RECORDS SHOWN:
+ + + + + + +

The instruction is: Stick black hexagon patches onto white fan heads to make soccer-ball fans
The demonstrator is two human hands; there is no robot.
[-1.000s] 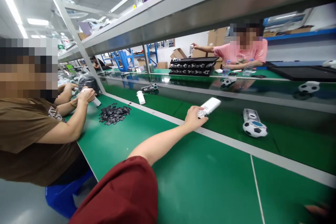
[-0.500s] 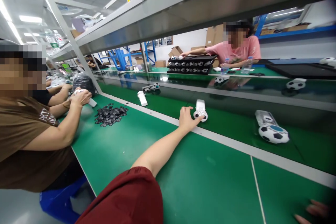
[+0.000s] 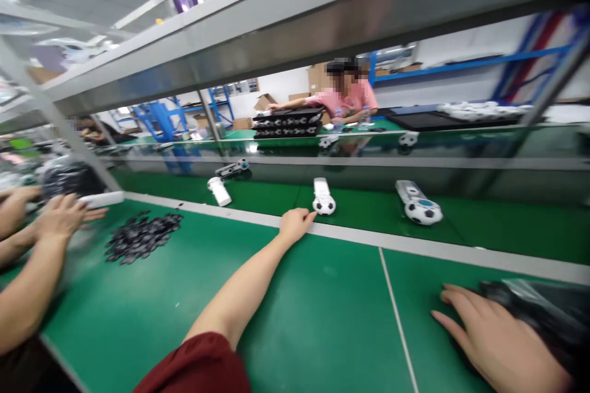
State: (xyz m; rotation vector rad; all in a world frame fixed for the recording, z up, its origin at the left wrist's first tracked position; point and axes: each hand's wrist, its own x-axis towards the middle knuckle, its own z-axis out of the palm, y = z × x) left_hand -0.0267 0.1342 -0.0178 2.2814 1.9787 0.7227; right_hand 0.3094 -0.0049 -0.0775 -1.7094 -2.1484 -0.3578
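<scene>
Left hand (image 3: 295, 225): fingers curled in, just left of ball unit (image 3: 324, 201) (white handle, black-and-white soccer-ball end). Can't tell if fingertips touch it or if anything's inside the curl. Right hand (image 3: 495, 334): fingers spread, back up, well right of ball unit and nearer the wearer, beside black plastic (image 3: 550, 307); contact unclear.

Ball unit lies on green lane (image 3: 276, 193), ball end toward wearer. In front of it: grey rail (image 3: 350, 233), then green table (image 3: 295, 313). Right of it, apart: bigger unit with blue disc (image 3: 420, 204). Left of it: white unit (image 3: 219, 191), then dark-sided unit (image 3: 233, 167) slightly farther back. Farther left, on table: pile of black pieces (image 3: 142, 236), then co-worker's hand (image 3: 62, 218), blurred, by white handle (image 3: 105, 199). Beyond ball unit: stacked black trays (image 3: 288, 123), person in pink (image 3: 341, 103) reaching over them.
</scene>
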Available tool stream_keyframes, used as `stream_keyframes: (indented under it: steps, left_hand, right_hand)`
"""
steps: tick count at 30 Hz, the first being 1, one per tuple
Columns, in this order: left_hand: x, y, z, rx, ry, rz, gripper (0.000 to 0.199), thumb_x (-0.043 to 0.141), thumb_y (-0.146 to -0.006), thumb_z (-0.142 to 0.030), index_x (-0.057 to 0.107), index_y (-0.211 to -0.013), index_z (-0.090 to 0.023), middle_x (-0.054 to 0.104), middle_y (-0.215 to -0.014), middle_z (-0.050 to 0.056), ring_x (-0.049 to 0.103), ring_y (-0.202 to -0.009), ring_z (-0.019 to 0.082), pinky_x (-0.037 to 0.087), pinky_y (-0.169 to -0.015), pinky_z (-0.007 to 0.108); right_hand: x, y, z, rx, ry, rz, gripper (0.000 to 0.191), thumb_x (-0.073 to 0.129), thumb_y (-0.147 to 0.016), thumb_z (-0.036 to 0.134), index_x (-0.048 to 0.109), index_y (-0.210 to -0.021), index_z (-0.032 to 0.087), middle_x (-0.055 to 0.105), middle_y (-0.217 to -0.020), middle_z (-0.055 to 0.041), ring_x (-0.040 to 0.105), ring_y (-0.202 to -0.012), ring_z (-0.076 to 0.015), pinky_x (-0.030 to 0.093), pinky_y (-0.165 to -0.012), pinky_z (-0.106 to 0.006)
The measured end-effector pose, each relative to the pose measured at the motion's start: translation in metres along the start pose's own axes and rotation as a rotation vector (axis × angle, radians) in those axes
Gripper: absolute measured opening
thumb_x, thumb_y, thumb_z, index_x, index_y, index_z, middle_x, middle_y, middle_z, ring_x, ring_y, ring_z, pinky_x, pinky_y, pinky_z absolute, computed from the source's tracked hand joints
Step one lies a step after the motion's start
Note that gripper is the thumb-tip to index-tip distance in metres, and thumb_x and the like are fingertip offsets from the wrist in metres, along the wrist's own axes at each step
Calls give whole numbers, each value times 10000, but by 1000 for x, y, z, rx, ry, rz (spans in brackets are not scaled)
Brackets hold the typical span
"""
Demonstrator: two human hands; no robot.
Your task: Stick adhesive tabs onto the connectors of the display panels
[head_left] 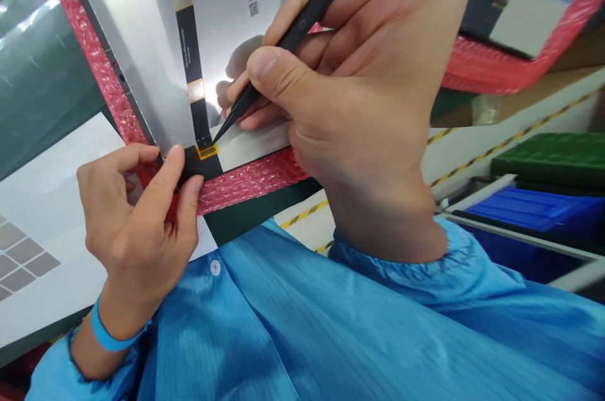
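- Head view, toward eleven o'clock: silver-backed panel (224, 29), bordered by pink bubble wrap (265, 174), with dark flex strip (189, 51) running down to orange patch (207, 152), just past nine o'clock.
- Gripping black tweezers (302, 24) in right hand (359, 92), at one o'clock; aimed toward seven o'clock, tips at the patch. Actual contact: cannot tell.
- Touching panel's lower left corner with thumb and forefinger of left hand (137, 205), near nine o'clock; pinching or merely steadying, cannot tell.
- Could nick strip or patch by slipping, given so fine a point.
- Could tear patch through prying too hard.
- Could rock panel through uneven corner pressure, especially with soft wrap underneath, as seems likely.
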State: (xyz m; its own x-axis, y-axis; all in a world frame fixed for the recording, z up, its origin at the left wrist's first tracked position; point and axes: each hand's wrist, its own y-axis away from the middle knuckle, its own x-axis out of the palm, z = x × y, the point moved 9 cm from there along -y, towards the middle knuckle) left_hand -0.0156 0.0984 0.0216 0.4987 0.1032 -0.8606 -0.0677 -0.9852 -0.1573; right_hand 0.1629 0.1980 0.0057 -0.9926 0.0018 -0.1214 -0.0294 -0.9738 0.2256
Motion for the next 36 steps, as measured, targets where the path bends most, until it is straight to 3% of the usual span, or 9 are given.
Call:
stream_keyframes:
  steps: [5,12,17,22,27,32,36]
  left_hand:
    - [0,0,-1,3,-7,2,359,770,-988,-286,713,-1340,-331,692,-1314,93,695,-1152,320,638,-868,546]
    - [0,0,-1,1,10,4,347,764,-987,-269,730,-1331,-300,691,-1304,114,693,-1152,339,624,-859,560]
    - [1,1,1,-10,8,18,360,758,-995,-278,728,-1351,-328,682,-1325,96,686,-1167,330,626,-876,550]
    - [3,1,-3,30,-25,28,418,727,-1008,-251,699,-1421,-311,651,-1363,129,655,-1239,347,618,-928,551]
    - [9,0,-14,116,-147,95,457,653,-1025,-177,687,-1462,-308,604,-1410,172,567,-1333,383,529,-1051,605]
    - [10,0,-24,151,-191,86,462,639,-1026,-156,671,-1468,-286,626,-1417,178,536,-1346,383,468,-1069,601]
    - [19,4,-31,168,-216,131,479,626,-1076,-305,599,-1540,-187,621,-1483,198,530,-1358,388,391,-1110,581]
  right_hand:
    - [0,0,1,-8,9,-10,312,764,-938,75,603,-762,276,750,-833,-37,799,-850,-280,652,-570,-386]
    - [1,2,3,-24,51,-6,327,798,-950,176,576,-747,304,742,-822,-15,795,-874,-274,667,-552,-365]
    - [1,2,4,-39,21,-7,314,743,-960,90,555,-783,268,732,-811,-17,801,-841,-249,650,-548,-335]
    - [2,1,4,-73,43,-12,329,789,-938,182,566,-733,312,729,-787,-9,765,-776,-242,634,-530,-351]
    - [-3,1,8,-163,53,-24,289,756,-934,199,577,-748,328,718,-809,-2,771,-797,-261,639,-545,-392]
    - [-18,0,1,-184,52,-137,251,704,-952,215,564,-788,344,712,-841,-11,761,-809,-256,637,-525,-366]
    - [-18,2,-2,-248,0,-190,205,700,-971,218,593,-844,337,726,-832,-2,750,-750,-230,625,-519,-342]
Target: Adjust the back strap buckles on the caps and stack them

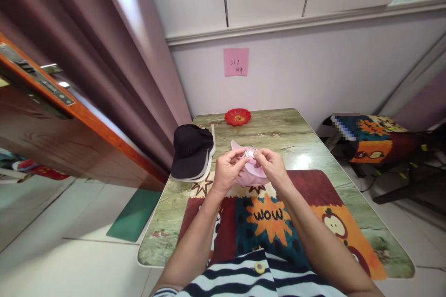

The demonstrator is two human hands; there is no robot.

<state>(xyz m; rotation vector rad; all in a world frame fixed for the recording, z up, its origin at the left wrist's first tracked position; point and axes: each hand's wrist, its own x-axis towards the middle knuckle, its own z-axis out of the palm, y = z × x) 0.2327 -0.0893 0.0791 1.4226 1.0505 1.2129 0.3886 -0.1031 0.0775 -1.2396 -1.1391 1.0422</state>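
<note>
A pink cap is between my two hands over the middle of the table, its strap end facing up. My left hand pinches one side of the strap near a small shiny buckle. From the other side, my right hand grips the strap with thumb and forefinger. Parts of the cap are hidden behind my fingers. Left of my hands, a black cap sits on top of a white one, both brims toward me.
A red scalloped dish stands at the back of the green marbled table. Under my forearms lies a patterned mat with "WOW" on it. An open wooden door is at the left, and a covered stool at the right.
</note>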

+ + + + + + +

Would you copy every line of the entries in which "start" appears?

The measured end-effector pose, each relative to the pose measured at the motion's start: translation in metres along the start pose's own axes and rotation as a rotation vector (axis × angle, radians) in those axes
Step one lies a step after the motion's start

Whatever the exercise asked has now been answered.